Он встал и медленно, как-то очень грузно, сделал шаг к Великовичу. Тот тоже поднялся с дивана и, прислонившись спиной к стене, смотрел на Павла так напряженно, точно боялся пропустить любое его движение, любой его жест. Потом Павел сделал еще один шаг, и в это время Клаша сказала:
– Не надо, Павел!
Он обернулся, глухо спросил:
– Почему? Почему – не надо?
– Стоит ли о таких мараться?
– От таких ко мне не пристанет, – все так же глухо проговорил Павел.
– Вы не посмеете! – крикнул Великович. – Я подам в суд! За хулиганство!
– Помолчи, молодчик, – сказал Павел. Сказал с таким презрением, будто перед ним находился не человек, а какое-то мерзкое существо, на которое и глядеть-то тошно. – Помолчи, не с тобой говорят. И не смерди…
– Не надо, Павел, – снова повторила Клаша.
– Хорошо, не надо.
Он открыл дверь и сказал Великовичу:
– Уходи!
– Это его кабинет, – заметила Клаша. За все это время она ни разу не взглянула на Великовича, будто того тут и не было: – Пусть остается, а мы уйдем.
Однако Павел совсем остановиться уже не мог. Делает он, конечно, что-то не так, ему это было понятно, и он знал, что после, может быть, сам свои поступки осудит и сам в них потом раскается, но сейчас он просто не в силах был подавить в себе желание каким-то образом отплатить Великовичу за Клашу…
Великович сказал:
– Я вас не задерживаю, товарищ Селянин.
Как ни в чем не бывало, он сел за свой стол и выразительно посмотрел вначале на Павла, потом на открытую дверь. Наверное, этот наглый взгляд и такая же наглая улыбка, искривившая его губы, и подтолкнули Павла на тот поступок, в котором он действительно потом раскаивался. Он даже не помнил, как оказался у кресла Великовича, как обеими руками схватил его за шиворот и, проволочив по кабинету, с силой вышвырнул за дверь. Великович упал, но тут же быстро вскочил на ноги и засеменил, засеменил по пустынному коридору, не произнося ни звука, боясь оглянуться назад и лишь кося глазами по сторонам: видел кто-нибудь или нет все, что произошло, станет ли достоянием гласности его позор или никто о нем не узнает.

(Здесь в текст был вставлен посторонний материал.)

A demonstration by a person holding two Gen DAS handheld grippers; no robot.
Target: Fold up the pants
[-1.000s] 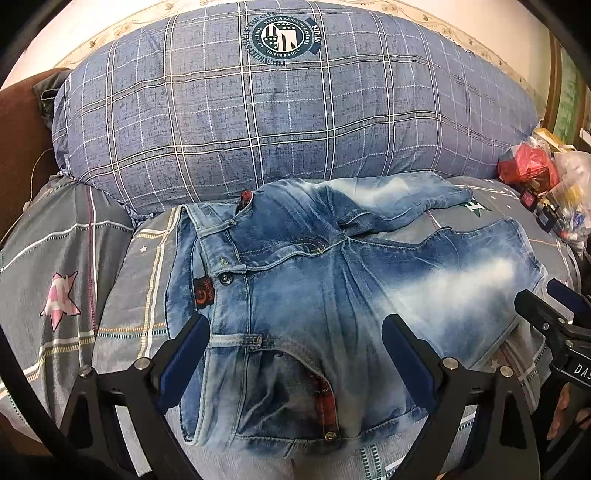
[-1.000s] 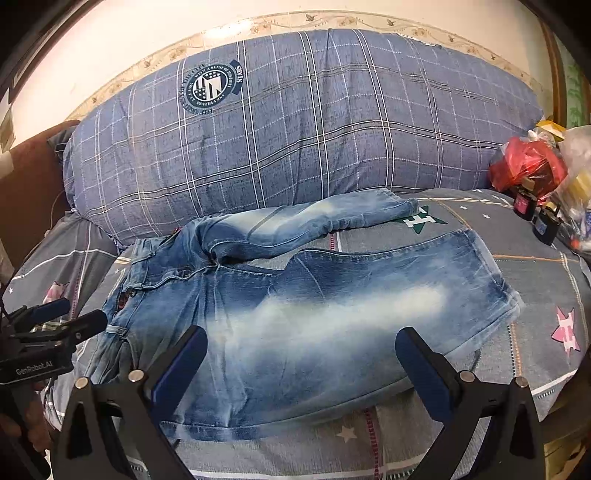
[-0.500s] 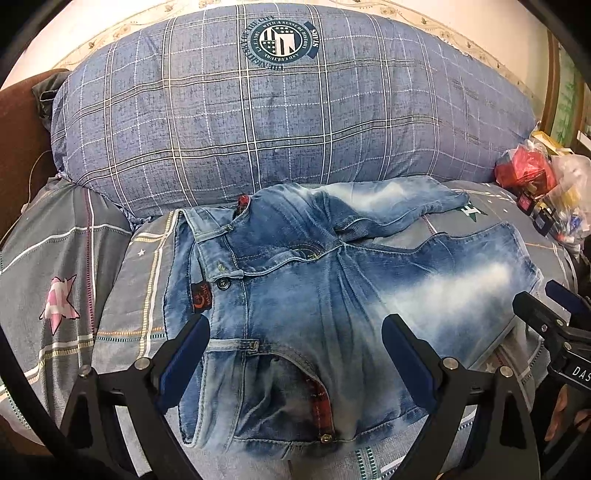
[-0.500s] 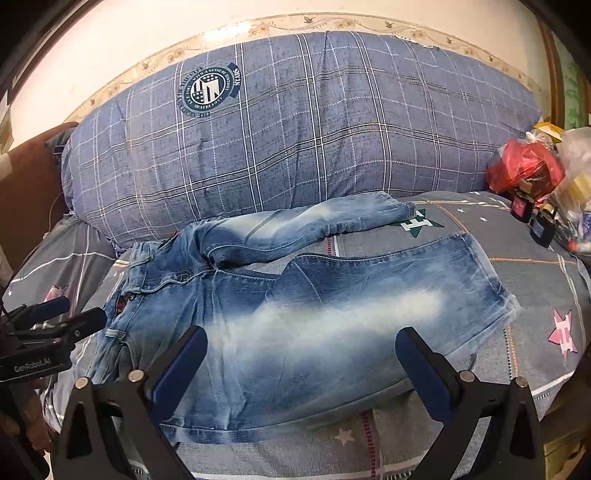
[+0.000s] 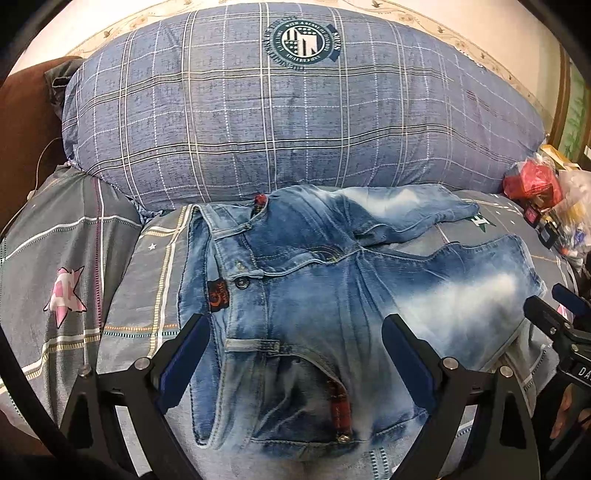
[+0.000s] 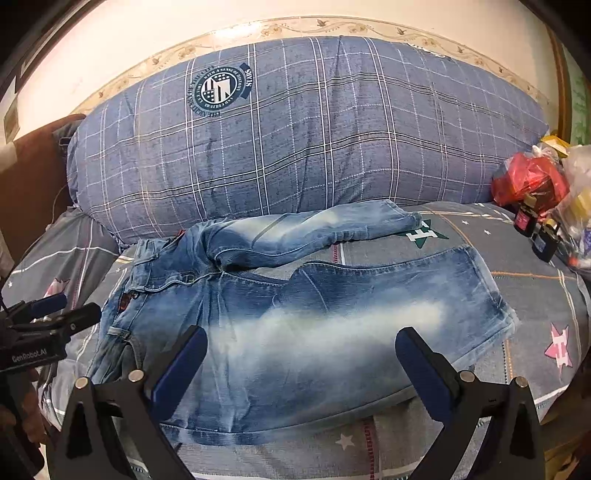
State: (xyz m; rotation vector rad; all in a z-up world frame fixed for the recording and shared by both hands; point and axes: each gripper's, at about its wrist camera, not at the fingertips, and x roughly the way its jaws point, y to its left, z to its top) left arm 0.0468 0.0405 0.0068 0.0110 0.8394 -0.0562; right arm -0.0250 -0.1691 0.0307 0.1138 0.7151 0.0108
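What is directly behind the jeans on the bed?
A large blue plaid pillow with a round crest stands behind the jeans, its base meeting the far leg. The wall shows above it; what lies behind the pillow is hidden.

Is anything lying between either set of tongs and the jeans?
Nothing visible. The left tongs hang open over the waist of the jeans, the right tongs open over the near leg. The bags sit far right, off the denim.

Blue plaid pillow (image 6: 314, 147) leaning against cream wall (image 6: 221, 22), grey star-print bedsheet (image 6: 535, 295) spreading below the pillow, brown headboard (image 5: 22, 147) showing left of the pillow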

…Долго они шли по улице молча. Павел вел Клашу под руку, и ему почему-то все время казалось, будто ее легонько пошатывает. Устала, наверное, думал он. Извел ее этот прохвост. Сказала бы о нем раньше… Чего боялась? Считала, что я не должен был вмешиваться? Все мы так часто считаем. Дома, в обычной обстановке, – пожалуйста, вмешивайтесь, защищайте близких людей. А на работе? Работа что – другой мир? Другая жизнь? Она что – за запретной чертой? Кто-то там над близким человеком издевается, мочалит его, а мы – ни-ни. Не нашего это, мол, ума дело. Семейственность. Не наша зона!..
Он невольно взглянул на свои руки и про себя усмехнулся: нет, не замарал. Не пристало… Будет жаловаться? Плевать! Главное не в этом. Главное в том, что не хватило сил перебороть в себе злого зверька. Сидит, сидит он в тебе, до поры до времени затаившись. А потом вдруг прыг – и выскочил. Зверек этот. И на душе как-то постыло…
– Вот такие дела, Клаша, – сказал, точно обращаясь к самому себе, Павел. – Не ангелы мы. Хорошо это или плохо?